Chip tapped her on the shoulder and pointed to the central pillar. “One around there,” he whispered.
The draugr was dressed in full, surprisingly-intact robes. Qara was able to take it down with a few quick slashes, happy that she hadn’t needed to fight it fully awake. She looked around.
“Dead end? Odd.”
“Up there,” Chip said, pointing to a chain on the wall. It was hanging beneath an inlay of a fox, and would have been particularly hard to spot if the draugr had been actively fighting them.
She nodded, and reached for the chain. Flames erupted from either side of the plaque.
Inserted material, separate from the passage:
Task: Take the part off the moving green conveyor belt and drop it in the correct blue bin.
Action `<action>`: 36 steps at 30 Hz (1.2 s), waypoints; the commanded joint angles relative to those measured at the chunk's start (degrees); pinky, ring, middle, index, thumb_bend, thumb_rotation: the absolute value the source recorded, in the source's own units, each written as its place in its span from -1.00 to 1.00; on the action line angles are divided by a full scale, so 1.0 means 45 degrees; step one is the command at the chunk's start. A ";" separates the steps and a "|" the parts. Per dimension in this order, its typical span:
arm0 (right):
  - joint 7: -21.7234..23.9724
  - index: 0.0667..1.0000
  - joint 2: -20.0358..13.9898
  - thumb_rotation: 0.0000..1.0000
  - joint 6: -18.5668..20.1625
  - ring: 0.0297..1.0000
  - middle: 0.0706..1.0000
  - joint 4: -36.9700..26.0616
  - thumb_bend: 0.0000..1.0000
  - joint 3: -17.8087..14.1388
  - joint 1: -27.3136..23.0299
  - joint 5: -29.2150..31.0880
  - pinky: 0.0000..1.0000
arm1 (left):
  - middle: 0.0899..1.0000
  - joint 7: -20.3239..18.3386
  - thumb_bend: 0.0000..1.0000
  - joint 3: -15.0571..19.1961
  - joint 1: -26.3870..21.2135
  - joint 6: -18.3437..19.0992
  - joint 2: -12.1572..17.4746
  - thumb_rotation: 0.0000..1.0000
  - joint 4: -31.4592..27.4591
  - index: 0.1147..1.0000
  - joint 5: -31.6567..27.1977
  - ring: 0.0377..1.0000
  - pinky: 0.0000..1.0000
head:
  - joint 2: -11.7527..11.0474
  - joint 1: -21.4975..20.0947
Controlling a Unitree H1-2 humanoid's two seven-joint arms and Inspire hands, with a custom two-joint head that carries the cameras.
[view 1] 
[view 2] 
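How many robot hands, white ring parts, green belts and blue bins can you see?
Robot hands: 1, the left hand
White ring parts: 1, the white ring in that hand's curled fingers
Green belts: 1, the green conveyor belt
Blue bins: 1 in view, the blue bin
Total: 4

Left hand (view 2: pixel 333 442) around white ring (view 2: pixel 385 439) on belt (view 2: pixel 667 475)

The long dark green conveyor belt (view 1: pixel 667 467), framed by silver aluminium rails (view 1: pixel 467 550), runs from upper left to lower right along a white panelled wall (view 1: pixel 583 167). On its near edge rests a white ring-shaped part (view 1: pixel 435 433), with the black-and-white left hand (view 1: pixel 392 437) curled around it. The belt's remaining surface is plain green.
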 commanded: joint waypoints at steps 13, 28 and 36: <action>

Qara barely dodged backward in time to keep from being roasted alive; and because Chip was standing directly behind her she crashed into him, moving him back out of the flames as well.
“You ok?” she asked him as he patted at his clothes.
“Yeah. A little singed here and there, but nothing too bad. Now what’s that chain for, I wonder?”
“I thought I’d pulled it before the fire happened. I guess not?”
Chip shook his head. “Nope. Look down there. Old, worn-out trap.”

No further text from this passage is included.